A Brasília do Concreto
Estará a história de Brasília irreversivelmente ligada ao uso do concreto armado? Disso não temos dúvidas. Afinal, o projeto moderno de Lucio Costa para a capital federal do Brasil, patrimônio mundial pela UNESCO, está diretamente relacionado à apropriação da arquitetura brasileira daquele que havia se tornado o material mais revolucionário de sua época: o concreto. Porém, se Brasília para sempre será o emblema de uma arquitetura que consolidou o uso do concreto em sua forma de construir e idealizar a cidade, não haverá no futuro de sua arquitetura oportunidades para a experimentação de outros materiais? Que caminhos podem se abrir na direção de encontrar em Brasília novas possibilidades para se pensar a forma, a criatividade e a sustentabilidade da arquitetura no Brasil?
Algumas respostas para estas questões podem estar na própria Brasília do concreto, escondidas nos vestígios deixados pela sua suntuosa construção. Pois, para que a cidade moderna surgisse no meio do planalto central brasileiro, região selvagem do interior do país, foi preciso deixar muitas pegadas e resíduos para trás. Brasília teve um custo, material e social para o Brasil, custo este que pode se converter em potência para refletirmos sobre novas formas de pensarmos o futuro das cidades brasileiras, especialmente o da capital federal do país.
Sacolândia
Nesse sentido, enquanto o traço genial do arquiteto, de geometria e cores puras, fazia surgir uma cidade do zero, outra, igualmente nova, genial e inusitada era construída pelos arquitetos anônimos com os restos deixados pela sua irmã mais abastada. Trata-se de Sacolândia*, uma dentre tantas outras aglomerações de moradias dos trabalhadores de Brasília, porém a única a ter sua pobreza singularmente exposta pelos seus casebres cobertos pelos sacos vazios do cimento usado na grande obra da nova capital federal.
Mas se a pobreza se expunha e era tamanha naquelas frágeis habitações, uma generosa e rica criatividade se ocultava em cada um de seus detalhes. Criatividade essa tão brasileira em suas formas e arquitetura quanto àquela reservada às super-quadras modernas, aos ministérios e aos palácios da capital federal. Então por que Sacolândia não está tão presente no imaginário da arquitetura quanto está Brasília? O quanto deixamos de aprender com uma arquitetura brasileira que está submersa e que ainda precisamos nos apropriar?
Earthbag Building
Talvez se nos permitirmos nos deter um pouco mais nessas dúvidas possamos nos encaminhar para novas descobertas surpreendentes na forma de projetar e pensar arquitetura no Brasil.
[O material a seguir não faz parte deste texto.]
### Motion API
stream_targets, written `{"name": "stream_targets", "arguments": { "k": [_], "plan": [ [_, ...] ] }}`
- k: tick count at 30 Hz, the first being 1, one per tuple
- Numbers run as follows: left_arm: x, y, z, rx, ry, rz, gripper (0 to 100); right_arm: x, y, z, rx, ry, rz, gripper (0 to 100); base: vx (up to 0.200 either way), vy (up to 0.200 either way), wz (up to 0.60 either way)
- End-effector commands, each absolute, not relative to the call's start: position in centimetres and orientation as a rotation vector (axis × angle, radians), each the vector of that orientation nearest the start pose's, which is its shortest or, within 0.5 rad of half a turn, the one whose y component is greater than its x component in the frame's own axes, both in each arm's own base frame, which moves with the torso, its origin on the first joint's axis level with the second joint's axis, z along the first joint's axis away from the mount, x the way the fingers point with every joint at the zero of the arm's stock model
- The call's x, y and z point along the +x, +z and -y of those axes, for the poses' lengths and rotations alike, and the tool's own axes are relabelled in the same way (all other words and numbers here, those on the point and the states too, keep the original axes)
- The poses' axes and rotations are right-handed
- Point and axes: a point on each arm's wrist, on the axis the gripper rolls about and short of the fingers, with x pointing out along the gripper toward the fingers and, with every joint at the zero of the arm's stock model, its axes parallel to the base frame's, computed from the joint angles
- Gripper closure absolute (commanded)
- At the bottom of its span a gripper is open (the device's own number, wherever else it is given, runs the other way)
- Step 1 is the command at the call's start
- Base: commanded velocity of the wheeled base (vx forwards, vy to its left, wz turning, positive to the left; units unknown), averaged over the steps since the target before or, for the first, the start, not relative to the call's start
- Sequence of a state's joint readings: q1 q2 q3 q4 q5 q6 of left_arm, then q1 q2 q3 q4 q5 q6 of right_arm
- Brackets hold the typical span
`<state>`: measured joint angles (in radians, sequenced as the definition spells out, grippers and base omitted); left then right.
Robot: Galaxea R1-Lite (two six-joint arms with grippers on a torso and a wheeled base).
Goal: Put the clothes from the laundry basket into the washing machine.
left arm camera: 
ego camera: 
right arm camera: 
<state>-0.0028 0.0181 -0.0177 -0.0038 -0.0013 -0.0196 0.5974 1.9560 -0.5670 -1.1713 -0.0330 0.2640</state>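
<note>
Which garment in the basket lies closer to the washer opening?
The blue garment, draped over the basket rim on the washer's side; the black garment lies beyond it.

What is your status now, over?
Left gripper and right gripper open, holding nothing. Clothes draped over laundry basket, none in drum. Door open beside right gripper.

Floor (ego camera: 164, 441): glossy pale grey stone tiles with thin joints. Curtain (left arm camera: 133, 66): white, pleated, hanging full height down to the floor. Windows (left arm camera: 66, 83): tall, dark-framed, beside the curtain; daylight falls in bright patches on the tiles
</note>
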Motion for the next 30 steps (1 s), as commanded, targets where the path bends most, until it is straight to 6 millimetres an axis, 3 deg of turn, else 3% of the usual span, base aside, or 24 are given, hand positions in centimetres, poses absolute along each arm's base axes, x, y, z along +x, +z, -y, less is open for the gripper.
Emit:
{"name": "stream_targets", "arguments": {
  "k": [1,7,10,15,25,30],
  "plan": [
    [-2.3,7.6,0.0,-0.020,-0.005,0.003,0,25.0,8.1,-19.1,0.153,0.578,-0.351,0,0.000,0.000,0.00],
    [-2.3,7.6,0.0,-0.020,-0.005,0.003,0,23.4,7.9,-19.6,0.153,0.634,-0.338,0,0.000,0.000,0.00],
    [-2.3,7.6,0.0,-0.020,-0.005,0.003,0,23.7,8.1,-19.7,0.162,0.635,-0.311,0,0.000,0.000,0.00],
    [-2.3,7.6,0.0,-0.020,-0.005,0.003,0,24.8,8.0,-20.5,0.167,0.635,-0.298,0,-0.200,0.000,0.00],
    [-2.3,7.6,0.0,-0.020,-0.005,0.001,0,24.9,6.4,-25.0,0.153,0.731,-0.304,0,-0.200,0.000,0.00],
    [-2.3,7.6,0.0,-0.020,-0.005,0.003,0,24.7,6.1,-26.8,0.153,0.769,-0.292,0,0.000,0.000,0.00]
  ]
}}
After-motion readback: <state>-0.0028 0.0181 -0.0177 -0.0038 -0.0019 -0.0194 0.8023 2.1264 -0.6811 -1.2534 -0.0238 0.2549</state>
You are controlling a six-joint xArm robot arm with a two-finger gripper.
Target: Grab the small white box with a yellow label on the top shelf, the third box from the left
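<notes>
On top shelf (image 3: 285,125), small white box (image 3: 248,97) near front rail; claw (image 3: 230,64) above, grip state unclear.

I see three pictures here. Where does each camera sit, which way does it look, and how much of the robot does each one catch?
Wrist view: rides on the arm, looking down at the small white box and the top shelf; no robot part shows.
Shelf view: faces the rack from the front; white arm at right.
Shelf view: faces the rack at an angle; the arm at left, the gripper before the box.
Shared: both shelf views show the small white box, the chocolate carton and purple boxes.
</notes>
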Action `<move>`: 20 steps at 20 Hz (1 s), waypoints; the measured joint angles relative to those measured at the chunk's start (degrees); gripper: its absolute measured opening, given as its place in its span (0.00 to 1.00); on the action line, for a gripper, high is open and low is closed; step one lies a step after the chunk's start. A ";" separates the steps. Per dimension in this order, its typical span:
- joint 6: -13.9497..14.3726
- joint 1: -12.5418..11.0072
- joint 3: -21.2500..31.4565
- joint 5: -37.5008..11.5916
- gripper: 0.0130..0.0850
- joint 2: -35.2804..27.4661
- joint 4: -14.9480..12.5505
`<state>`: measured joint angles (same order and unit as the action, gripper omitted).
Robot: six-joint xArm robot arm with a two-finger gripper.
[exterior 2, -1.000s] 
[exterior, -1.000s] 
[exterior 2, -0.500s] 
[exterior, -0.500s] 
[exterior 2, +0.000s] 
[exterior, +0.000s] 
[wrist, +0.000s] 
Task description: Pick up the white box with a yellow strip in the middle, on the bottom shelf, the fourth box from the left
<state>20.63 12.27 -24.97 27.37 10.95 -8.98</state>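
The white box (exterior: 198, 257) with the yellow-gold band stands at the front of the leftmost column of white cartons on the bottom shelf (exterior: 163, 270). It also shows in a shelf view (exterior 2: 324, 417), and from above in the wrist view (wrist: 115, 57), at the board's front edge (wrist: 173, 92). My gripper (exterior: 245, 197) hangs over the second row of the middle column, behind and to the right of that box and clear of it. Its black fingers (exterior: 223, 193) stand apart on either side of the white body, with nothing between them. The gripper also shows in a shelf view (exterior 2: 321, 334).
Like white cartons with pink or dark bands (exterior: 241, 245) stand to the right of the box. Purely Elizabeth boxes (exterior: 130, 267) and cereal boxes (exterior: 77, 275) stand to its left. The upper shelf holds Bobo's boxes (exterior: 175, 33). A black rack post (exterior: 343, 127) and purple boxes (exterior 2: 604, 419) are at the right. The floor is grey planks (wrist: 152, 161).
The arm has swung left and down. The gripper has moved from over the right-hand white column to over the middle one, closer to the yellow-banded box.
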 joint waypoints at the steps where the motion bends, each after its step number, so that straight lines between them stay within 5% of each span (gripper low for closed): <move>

Talvez possamos encontrar formas tão incríveis como as da emblemática Brasília do concreto, mas que façam parte de novas discussões e novas maneiras de nos defrontarmos com os dilemas do nosso tempo. Por exemplo, o que dizer do earthbag building como técnica construtiva? Quais experimentações encontramos com essa técnica aqui no Brasil? Sacolândia seria outra se, ao invés de abrirem os sacos e forrar suas casas, aquelas pessoas tivessem resolvido encher os sacos de cimento com terra ou areia para formar paredes mais fortes? Não serão estas respostas que precisam ser buscadas pela arquitetura contemporânea brasileira?
Afinal de contas, Brasília e o todo o legado da arquitetura moderna brasileira não nos ensinam apenas a partir de seus acertos e glórias, mas também de seus erros e de suas questões não resolvidas. Reconhecer isso não é desmerecer aqueles incríveis arquitetos que tanto admiramos, pelo contrário, esta é a forma mais genuína de abraçarmos seus ideais e projetos. A arquitetura contemporânea brasileira precisa ser uma resposta aquela genial arquitetura do passado e não uma mera repetição ou continuidade. Existe uma Brasília sem concreto que nos revela haver no avesso da arquitetura moderna a existência de uma arquitetura outra, ulterior e ao mesmo tempo tão afetivamente ligada a ela. Arquitetura contemporânea e brasileira.
*conheci Sacolândia há pouco tempo, através da exposição AS CONSTRUÇÕES DE BRASILIA que estava em cartaz no IMS do Rio e depois foi para o SESI em Sampa. Foram reveladas pelas magistrais lentes de Marcel Gautherot.